Klar ist: Besonders FDP und Grüne liegen bei vielen Themen meilenweit auseinander. So haben die Liberalen im Wahlkampf betont, dass Steuererhöhungen für sie eine rote Linie seien. Sowohl Grüne als auch SPD streben indes genau das an – weshalb SPD-Co-Chef Norbert Walter-Borjans sich noch am Montag zu der Bemerkung hinreißen ließ, die FDP betreibe finanzpolitisches „Voodoo“. Das Pikante daran ist, dass die FDP – gleich in welcher Koalition – genau auf das Finanzministerium Anspruch erhebt.

Auch mit Blick auf Fragen der sozialen Gerechtigkeit liegt man weit auseinander. Während etwa die Grünen für den gesetzlichen Mindestlohn und mehr Hartz IV plädieren, will die FDP den Kündigungsschutz lockern. Und dann ist da noch der Klimaschutz, den die Grünen eher mit mehr Staat, die FDP dagegen mit weniger gestalten wollen. Und so verwundert es nicht, dass im Zuge der aktuellen Vorsondierungen zwischen FDP und Grünen Robert Habeck anmerkte, hier träfen Welten aufeinander.

Dass auch die Verhandlungen über ein Jamaika-Bündnis vor vier Jahren vor allem an Differenzen zwischen Liberalen und Grünen zerbrachen, sollte allerdings nicht über die inhaltlichen Schnittmengen hinwegtäuschen, die es zwischen beiden fraglos ebenso gibt. Beide treten für mehr Tempo bei der Digitalisierung ein und sehen sich als Parteien für die Stärkung der Bürgerrechte. Außenpolitisch stehen beide für eine kritischere Haltung gegenüber Moskau und Peking, wollen in diesem Kontext vor allem auch Menschenrechtsfragen stärker in den Mittelpunkt stellen, und sehen das EU-Investitionsabkommen mit China kritisch. Ende Mai überraschte Grünen-Chef Robert Habeck die eigene Partei, als er Waffenexporte für die Ukraine zur Verteidigung gegen Russland forderte.

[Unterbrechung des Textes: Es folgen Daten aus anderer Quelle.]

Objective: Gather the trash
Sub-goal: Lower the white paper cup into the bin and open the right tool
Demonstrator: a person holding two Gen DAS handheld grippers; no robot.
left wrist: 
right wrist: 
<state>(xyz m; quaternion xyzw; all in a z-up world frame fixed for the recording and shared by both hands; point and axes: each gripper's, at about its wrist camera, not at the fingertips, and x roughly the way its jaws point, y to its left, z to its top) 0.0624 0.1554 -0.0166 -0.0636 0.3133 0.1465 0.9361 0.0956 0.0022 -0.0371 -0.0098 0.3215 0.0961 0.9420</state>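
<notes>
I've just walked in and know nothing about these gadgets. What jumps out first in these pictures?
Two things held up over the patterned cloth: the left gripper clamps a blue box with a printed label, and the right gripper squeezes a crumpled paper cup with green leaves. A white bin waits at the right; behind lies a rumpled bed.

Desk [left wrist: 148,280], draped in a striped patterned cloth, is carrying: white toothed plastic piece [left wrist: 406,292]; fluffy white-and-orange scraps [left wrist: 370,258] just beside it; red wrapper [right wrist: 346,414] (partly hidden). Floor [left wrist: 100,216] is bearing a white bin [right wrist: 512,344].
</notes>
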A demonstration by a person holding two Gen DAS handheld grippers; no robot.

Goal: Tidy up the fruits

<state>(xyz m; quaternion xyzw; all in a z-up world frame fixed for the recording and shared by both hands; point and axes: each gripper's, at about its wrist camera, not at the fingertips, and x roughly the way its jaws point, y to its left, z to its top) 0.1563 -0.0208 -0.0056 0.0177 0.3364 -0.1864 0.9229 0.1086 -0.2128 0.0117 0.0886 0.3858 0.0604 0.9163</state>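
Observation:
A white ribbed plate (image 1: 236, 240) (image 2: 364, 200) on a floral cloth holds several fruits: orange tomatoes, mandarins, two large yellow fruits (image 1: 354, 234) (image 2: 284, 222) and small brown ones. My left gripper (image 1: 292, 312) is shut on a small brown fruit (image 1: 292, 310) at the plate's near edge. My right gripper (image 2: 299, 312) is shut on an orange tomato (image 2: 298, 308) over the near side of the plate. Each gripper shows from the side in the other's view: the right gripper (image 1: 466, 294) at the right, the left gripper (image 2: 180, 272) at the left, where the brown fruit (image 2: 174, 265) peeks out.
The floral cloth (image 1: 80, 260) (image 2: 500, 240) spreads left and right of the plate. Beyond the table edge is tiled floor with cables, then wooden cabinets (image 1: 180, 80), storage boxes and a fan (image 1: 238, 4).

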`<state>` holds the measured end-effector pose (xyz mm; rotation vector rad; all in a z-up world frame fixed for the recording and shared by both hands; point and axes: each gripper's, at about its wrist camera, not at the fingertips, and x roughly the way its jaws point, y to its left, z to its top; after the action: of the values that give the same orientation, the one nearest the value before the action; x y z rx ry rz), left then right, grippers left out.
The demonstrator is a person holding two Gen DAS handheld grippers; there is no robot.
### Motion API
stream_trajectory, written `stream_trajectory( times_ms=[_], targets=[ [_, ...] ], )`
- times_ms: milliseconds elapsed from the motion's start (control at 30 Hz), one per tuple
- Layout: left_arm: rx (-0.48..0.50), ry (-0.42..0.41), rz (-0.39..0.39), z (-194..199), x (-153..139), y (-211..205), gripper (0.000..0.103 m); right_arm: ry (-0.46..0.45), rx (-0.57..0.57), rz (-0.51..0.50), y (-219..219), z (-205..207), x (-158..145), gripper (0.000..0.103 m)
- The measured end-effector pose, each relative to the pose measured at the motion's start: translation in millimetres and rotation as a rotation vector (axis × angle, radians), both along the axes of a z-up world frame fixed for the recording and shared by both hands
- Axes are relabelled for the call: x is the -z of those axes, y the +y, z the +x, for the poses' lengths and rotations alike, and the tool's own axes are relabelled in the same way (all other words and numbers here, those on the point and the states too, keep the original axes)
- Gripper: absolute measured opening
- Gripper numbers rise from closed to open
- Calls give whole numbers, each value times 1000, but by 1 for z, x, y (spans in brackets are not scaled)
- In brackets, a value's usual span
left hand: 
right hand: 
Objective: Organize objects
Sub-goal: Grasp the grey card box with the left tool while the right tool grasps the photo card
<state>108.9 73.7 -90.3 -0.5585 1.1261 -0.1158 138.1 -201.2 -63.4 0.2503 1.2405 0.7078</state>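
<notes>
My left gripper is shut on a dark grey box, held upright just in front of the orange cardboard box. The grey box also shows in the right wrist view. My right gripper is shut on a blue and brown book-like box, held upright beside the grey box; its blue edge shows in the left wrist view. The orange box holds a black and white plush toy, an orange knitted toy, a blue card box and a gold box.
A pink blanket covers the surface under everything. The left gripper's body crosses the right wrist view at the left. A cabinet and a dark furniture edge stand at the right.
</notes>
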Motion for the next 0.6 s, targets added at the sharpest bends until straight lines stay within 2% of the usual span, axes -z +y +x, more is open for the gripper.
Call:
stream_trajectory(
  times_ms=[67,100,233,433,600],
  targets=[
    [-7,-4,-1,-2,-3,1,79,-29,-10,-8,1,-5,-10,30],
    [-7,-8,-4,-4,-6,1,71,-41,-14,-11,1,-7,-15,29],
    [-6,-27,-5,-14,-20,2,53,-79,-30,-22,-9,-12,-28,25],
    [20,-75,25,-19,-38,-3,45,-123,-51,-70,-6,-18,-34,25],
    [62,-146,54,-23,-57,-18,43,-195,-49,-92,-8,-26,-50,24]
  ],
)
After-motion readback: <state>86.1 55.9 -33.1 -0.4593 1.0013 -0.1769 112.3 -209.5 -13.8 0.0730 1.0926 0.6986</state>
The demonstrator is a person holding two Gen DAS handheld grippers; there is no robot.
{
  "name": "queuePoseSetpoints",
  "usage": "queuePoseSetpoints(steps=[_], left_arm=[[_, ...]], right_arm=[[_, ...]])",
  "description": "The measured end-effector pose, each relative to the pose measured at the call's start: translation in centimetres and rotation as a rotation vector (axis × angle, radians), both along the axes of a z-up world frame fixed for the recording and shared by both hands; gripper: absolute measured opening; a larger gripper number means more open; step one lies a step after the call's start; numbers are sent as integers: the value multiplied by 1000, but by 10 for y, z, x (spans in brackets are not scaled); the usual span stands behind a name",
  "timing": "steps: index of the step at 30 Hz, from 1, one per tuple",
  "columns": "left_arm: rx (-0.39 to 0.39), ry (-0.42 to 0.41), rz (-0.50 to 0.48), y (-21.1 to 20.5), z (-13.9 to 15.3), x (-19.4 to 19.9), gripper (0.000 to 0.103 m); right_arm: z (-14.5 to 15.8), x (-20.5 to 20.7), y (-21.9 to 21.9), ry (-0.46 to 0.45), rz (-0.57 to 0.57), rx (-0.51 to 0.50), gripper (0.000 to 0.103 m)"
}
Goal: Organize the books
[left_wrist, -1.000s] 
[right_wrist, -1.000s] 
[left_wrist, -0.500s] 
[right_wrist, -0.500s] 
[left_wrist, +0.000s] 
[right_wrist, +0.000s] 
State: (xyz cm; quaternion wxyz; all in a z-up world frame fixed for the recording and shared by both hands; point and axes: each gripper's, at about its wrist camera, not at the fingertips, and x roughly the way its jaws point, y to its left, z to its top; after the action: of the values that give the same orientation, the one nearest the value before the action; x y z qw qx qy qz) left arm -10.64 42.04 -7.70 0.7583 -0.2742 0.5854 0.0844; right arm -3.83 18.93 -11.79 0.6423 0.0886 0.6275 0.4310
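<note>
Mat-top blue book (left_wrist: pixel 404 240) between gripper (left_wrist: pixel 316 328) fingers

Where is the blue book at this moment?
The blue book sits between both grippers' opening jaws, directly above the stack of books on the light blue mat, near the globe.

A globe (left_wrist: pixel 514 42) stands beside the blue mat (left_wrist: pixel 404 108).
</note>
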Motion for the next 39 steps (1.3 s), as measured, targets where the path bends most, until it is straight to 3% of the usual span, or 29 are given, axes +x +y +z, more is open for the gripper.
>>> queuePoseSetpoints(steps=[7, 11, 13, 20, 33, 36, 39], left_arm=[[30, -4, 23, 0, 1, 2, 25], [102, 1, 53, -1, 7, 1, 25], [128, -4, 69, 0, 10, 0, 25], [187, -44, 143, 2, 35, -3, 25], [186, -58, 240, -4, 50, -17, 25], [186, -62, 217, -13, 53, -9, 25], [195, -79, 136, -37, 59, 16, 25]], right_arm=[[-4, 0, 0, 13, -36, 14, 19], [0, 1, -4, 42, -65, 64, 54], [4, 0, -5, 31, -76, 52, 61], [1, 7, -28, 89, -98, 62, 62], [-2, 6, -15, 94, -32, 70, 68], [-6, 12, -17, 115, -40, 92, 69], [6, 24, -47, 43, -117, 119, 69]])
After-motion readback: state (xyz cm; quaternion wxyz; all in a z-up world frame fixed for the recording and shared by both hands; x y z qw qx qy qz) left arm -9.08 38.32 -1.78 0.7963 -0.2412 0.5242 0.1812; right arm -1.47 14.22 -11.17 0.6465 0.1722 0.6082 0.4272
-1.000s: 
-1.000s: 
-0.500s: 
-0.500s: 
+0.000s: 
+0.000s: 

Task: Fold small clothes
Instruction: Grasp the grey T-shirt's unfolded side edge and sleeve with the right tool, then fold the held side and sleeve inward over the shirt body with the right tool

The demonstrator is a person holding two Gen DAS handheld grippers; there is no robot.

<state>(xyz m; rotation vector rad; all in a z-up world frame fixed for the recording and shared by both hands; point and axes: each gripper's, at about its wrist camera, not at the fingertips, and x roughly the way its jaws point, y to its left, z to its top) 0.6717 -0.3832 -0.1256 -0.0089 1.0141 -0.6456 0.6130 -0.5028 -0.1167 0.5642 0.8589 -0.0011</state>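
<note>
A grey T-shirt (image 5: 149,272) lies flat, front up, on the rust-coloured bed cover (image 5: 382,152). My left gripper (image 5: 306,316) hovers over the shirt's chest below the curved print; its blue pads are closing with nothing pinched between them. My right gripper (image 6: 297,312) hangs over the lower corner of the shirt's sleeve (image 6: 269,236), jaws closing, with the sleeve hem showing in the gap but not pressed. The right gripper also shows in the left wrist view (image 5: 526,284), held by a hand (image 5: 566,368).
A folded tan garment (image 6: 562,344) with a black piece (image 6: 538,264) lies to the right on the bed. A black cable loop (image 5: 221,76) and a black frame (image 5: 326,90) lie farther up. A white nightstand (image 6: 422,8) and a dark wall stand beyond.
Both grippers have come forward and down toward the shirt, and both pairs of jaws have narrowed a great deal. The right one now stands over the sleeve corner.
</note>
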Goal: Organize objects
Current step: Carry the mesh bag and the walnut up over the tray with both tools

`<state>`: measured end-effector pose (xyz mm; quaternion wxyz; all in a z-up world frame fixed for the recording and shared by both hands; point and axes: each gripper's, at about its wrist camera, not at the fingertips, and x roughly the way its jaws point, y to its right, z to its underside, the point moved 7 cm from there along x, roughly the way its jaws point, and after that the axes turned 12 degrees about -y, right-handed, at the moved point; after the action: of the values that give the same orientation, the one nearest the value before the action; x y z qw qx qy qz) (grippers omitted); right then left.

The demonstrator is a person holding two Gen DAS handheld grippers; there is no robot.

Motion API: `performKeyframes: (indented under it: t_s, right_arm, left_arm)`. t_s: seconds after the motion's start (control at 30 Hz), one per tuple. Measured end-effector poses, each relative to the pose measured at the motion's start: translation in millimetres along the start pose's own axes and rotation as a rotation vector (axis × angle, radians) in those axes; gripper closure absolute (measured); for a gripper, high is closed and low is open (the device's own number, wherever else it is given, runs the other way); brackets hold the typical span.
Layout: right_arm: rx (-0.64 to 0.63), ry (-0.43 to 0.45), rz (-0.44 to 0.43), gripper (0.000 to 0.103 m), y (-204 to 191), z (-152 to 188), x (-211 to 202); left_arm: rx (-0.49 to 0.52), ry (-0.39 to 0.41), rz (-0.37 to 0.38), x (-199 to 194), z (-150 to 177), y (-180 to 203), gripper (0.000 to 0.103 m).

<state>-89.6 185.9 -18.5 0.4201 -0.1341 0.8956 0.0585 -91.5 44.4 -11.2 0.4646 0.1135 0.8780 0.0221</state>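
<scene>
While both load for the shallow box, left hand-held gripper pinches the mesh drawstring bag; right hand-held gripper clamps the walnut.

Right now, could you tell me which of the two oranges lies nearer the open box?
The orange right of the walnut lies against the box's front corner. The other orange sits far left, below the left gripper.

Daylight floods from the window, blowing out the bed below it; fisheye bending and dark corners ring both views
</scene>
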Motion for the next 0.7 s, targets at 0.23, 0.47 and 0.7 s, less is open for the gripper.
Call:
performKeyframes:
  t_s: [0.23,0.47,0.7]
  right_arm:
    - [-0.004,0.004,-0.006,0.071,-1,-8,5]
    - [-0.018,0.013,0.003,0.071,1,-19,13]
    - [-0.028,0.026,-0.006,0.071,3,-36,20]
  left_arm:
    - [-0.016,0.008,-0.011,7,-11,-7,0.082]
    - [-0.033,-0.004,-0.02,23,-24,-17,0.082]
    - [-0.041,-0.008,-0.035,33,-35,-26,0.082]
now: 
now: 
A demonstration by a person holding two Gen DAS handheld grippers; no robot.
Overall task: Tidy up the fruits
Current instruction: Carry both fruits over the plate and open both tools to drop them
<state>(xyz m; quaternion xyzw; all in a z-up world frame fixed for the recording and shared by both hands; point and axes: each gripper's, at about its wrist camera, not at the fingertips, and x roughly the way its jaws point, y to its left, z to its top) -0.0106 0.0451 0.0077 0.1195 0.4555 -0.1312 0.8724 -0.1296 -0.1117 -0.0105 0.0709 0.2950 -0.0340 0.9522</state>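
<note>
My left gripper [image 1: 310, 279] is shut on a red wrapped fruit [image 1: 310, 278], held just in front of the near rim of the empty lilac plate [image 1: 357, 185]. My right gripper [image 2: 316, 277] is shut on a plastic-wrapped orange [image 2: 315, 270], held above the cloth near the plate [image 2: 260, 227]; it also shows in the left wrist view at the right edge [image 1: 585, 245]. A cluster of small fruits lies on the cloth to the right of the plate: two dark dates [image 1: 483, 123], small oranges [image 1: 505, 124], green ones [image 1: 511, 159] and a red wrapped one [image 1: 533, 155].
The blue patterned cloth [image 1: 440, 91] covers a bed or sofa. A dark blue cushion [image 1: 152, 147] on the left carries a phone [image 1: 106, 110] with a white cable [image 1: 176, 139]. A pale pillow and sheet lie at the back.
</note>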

Frankreich in Sorge vor langer Hängepartie

In Europa blickt man derweil mit Skepsis auf das Wahlergebnis in Deutschland, das eine lange Phase des Wartens auf eine neue Regierung erahnen lässt. Vor allem Frankreich ist hier besorgt, da es sich gerade auf die Übernahme der EU-Ratspräsidentschaft vorbereitet und dabei von Deutschland in einer solchen Phase wenig Unterstützung erwarten kann. Die Sorge ist, dass sich die Koalitionsbildung bis ins kommende Jahr hineinziehen könnte.

Eine so lange Hängepartie will man beim Wahlsieger SPD unbedingt vermeiden. So drängte Fraktionschef Rolf Mützenich bereits am Dienstag in der Fraktionssitzung auf schnelle Gespräche mit Grünen und FDP. Beide seien eingeladen worden, mit uns, wenn sie wollen, auch in dieser Woche bereits Sondierungsgespräche zu führen“. Zuvor wollen allerdings die beiden Adressaten ihr Verhältnis zueinander klären. Immerhin: Ein Instagram-Selfie mit den gelb-grünen Verhandlungsführern von Dienstagnacht zeigt, dass die „Zitrus“-Sondierungen bereits einen Tag früher begonnen haben als ursprünglich erwartet.

cstr.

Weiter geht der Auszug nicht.